Of course, what I really really want to do is travel a lot, meet tons of people, write a few books, share experiences. I also really would love to be able to impact Urban Planning positively, and help drive the right goals for the city.
But then as an entrepreneur, how do you decide whether you want to dive into that exciting sounding idea ? I've written about "passion" earlier - but how do you even figure out whether you're really passionate about something, or what exactly is it in a story that you're passionate about ?

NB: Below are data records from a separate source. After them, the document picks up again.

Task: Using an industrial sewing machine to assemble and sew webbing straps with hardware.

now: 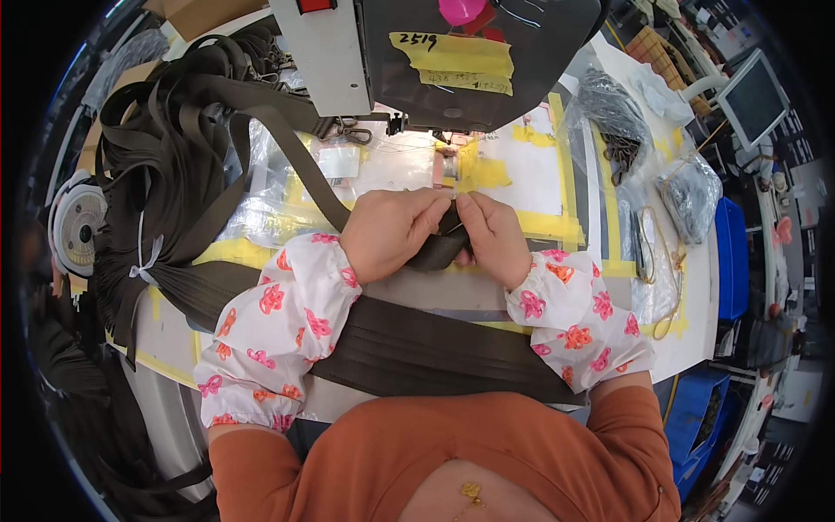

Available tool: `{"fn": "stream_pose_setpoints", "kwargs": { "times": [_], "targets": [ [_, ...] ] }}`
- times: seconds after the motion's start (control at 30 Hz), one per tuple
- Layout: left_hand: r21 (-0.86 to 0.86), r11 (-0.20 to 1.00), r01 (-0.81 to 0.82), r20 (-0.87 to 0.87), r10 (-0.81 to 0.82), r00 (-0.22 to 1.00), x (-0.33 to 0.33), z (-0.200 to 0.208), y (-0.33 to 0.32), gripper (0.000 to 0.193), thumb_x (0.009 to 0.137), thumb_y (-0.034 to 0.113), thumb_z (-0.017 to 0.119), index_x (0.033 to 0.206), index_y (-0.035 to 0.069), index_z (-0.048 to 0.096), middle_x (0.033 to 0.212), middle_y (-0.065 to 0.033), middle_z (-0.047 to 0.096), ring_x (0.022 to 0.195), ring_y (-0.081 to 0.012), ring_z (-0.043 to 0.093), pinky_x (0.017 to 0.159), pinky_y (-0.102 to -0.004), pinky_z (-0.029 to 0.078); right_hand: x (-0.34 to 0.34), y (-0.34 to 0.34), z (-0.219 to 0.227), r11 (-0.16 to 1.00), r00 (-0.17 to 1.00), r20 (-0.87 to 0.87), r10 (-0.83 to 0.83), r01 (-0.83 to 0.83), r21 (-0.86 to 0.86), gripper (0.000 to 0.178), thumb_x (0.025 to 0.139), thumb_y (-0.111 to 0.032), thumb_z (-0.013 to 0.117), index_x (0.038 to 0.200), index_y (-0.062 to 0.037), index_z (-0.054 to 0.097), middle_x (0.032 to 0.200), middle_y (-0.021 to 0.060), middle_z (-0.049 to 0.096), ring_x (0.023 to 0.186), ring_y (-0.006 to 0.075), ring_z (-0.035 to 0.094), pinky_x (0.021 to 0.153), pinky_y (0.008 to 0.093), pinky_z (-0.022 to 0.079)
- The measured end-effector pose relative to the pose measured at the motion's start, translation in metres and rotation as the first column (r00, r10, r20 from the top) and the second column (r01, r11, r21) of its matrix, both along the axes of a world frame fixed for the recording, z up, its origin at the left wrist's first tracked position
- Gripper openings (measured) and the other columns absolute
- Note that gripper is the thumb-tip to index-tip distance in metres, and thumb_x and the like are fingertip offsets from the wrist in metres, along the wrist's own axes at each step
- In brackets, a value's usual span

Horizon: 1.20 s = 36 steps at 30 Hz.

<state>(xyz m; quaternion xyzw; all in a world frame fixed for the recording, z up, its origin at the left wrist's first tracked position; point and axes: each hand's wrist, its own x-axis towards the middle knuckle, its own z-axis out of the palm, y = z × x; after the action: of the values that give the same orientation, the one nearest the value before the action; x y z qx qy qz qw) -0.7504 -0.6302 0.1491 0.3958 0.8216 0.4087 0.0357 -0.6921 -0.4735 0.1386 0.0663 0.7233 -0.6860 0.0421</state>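
Both my hands pinch a dark olive webbing strap [439, 252] in front of the sewing machine [452, 87]. My left hand [391, 233] is closed on it, thumb and forefinger at the strap's folded part. Close beside it, my right hand [496, 233] grips the same fold, fingertips nearly touching those of the left. A loop of webbing hangs below the fingertips. From my left hand the strap runs up and left to a big bundle of straps [174, 148]. What exactly lies between the fingertips is hidden. Under my forearms lies a flat stack of wide webbing [435, 348].
Metal snap hooks [348, 132] lie left of the needle area. Yellow tape [557, 228] marks the white worktable. Plastic bags [691, 200] with hardware and a yellow cord [670, 304] are at the right. Beyond stand blue bins [731, 257] and a small screen [755, 97]. A round dial [78, 228] sits far left.
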Motion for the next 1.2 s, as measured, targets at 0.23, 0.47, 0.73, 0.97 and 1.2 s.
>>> {"fn": "stream_pose_setpoints", "kwargs": {
  "times": [0.23,0.47,0.73,0.97,1.2],
  "targets": [
    [0.029,0.996,0.089,0.277,-0.094,0.956,-0.014,-0.006,-0.006,0.018,0.088,0.016,0.052,0.085,-0.001,0.055,0.062,-0.0037,0.054,0.056,-0.0099,0.046,0.054,-0.0255,0.041,-0.001,0.003,-0.01,0.941,0.975,-0.195,0.109,-0.037,0.338,0.031,0.094,-0.025,0.041,0.08,0.002,0.05,0.053,0.014,0.054,0.043,0.0223,0.057,0.043,0.0312,0.042],
    [0.129,0.988,0.086,0.268,-0.118,0.956,-0.008,-0.005,-0.006,0.017,0.087,0.017,0.052,0.082,0.001,0.055,0.063,-0.0148,0.054,0.056,-0.0286,0.052,0.053,-0.0335,0.041,0.002,0.004,-0.001,0.94,0.978,-0.192,0.085,-0.014,0.341,0.03,0.093,-0.024,0.043,0.079,0.001,0.05,0.054,0.0141,0.054,0.047,0.0259,0.058,0.045,0.0337,0.043],
    [0.125,0.98,0.154,0.369,-0.19,0.91,-0.01,0.002,-0.009,0.02,0.088,0.019,0.051,0.079,0.0,0.053,0.062,-0.0149,0.053,0.056,-0.0297,0.053,0.053,-0.0334,0.041,0.002,0.003,-0.003,0.874,0.932,-0.341,0.12,0.064,0.481,0.022,0.09,-0.02,0.047,0.081,-0.0001,0.051,0.057,0.0167,0.053,0.052,0.0338,0.055,0.049,0.0363,0.042],
    [0.11,0.989,0.098,0.105,-0.11,0.988,-0.005,-0.004,-0.008,0.022,0.087,0.019,0.053,0.076,0.001,0.052,0.061,-0.0136,0.054,0.056,-0.0297,0.055,0.052,-0.0349,0.041,0.004,0.007,0.001,0.915,0.945,-0.277,0.174,-0.05,0.401,0.019,0.089,-0.017,0.047,0.081,0.0003,0.05,0.061,0.0193,0.053,0.054,0.0375,0.052,0.05,0.0367,0.041],
    [0.263,0.963,0.058,-0.171,-0.013,0.985,-0.001,0.012,-0.007,0.015,0.08,0.015,0.06,0.091,0.005,0.06,0.079,-0.0107,0.062,0.065,-0.0271,0.059,0.058,-0.0335,0.047,-0.012,0.014,0.005,0.992,0.991,-0.103,0.081,-0.071,0.103,0.024,0.091,-0.02,0.046,0.084,0.0021,0.052,0.062,0.014,0.057,0.049,0.0223,0.056,0.043,0.03,0.043]
  ]
}}
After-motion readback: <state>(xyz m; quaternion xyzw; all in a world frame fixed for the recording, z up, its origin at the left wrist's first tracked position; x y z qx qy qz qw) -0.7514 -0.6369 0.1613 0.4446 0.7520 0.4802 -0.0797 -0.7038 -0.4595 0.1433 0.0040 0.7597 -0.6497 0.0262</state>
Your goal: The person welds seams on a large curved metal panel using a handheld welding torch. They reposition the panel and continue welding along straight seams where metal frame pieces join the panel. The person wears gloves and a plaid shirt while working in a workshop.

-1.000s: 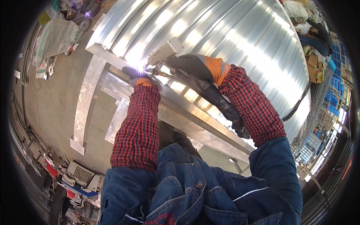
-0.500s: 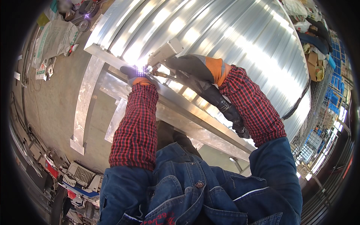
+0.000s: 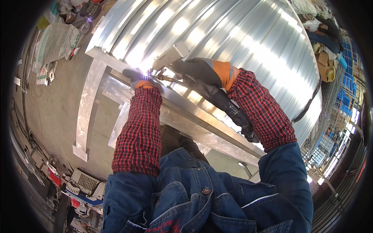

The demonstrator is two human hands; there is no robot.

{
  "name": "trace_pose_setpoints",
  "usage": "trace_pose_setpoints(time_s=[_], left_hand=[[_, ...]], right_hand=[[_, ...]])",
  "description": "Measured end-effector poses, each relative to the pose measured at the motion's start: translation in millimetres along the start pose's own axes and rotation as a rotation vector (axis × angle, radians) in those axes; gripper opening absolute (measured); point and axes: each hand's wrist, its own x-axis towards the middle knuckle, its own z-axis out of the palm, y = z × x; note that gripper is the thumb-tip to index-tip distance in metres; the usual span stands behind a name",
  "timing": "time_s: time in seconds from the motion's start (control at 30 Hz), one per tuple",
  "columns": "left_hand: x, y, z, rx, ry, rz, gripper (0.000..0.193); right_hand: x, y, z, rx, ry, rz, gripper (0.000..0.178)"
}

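Note:
My right hand [image 3: 200,72], in a black-and-orange glove, is closed round a welding torch with a beige box-shaped head [image 3: 171,54] and a brass-coloured rod [image 3: 167,79]. A thick black hose [image 3: 229,106] trails from the torch under my right forearm. Beside the tip, a violet-white glare burns at the rim of a ribbed metal panel [image 3: 233,50]. My left hand [image 3: 136,75], gloved alike, rests on the panel's metal edge beam [image 3: 202,116], right beside the glare. Its fingers are partly lost in the light, so their grip is unclear.
Flat metal strips [image 3: 88,112] stretch below the beam on the left. A white sack [image 3: 56,44] lies on the floor at far left, with equipment [image 3: 83,182] at lower left. On the right are a cardboard box [image 3: 324,66], wire mesh and blue crates [image 3: 345,93].
My left hand and forearm have shifted slightly left. The torch in my right hand stays almost in place, and the glare persists at its tip.

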Motion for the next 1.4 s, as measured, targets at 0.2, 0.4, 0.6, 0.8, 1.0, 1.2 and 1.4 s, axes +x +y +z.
trace_pose_setpoints(time_s=[0.2,0.4,0.6,0.8,1.0,1.2,1.4], left_hand=[[-27.1,17.6,-45.6,0.01,-0.092,-0.126,0.046],[-53.6,25.5,-82.0,0.021,-0.151,-0.207,0.043],[-58.4,34.4,-83.0,0.039,-0.129,-0.213,0.043],[-51.0,27.9,-83.6,0.082,-0.102,-0.215,0.043],[-43.4,23.1,-87.5,0.122,-0.077,-0.223,0.043],[-43.9,23.0,-85.0,0.149,-0.05,-0.231,0.043],[-41.9,21.3,-85.6,0.167,-0.025,-0.239,0.043]], right_hand=[[-6.8,1.5,-5.5,-0.015,-0.039,0.029,0.069],[-14.5,15.6,-8.5,-0.034,-0.034,-0.18,0.059],[-45.9,22.6,-14.1,-0.051,0.061,-0.088,0.067],[-41.3,32.5,-5.3,0.009,0.028,-0.06,0.065],[-44.0,26.9,-3.9,0.02,-0.003,-0.016,0.069],[-44.2,13.5,-0.3,-0.05,0.0,0.04,0.064],[-34.0,19.0,-5.2,-0.142,-0.07,0.1,0.069]])
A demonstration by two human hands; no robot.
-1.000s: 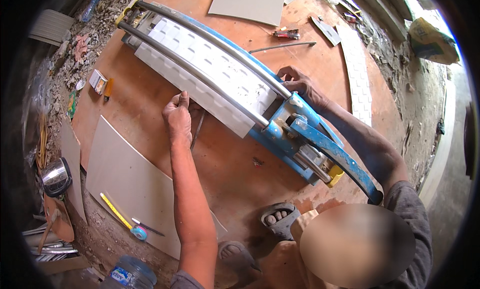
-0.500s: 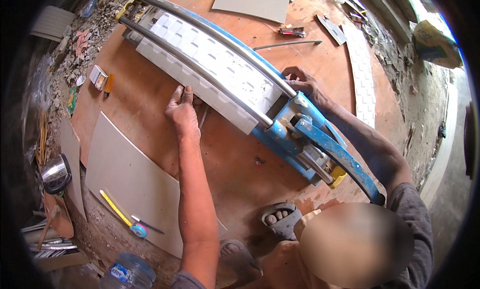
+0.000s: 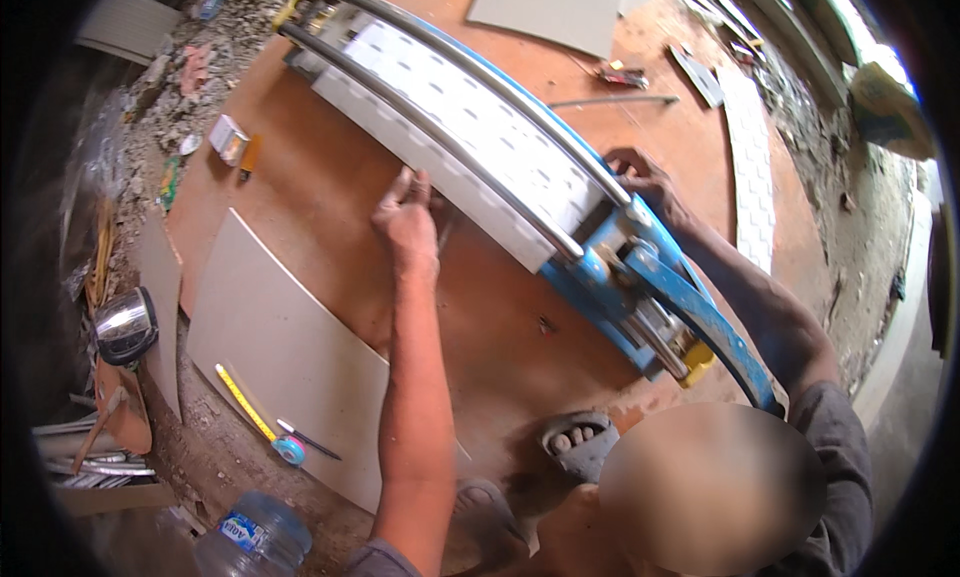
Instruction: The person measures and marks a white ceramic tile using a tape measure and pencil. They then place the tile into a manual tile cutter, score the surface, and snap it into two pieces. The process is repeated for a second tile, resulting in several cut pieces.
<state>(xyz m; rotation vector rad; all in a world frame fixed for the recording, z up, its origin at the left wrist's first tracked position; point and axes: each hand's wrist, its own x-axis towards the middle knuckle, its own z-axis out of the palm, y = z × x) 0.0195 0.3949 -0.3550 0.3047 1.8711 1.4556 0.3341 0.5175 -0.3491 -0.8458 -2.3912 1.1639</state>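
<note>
A blue tile cutter point(image 3: 600, 260) with two steel rails lies slantwise across the brown board. In its bed, under the rails, sits a long white tile point(image 3: 470, 117) with a pattern of raised blocks. My left hand point(image 3: 408, 217) pinches the tile's near long edge between thumb and fingers, about midway along. Beyond the far rail, by the cutter's head, my right hand point(image 3: 648, 182) is closed with curled fingers. What those fingers hold is partly hidden by the blue frame. The cutter's blue handle point(image 3: 715, 322) slants down toward my right arm.
A large beige tile piece point(image 3: 280, 347) lies at the near left, bearing a yellow tape measure point(image 3: 245, 402) and a pen point(image 3: 308, 440). A patterned tile strip point(image 3: 748, 167) lies at the right. Rubble point(image 3: 185, 107) borders the board. A clear water bottle point(image 3: 255, 537) stands near the lower edge.
The whole view has shifted, so things appear farther right. Both hands keep about the same places against the tile and the cutter.
</note>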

One thought thats emerged - in discussions with fellow truth-seekers - so you can evaluate something like this more meaningfully is:
This involves a fair bit of homework.
For starters, you need to understand the various aspects of your venture/job.
Initiation:
How do you get it off the ground ? How do you validate the technology, and the business parts of it ? What does it take to get all the "unknowns" answered - contacts/travel/interviews/research. Is there a brick-and-mortar part to it that'll need observation from close-up? Do you need to learn a new language to get it running ? And I mean Kannada/French, not Ruby :)
Up, running:
Lotsa coding ? Setting up operations ? Simultaneously ? You probably need to start pursuing the stakeholders for a buy-in, not just information. Thats a lot of pitch-creation along with collateral for that.That could involve a lot of sucking up, travel, deal-making. Is it time to hire some folks already ? How much cost cutting are you starting to do on the personal front already ?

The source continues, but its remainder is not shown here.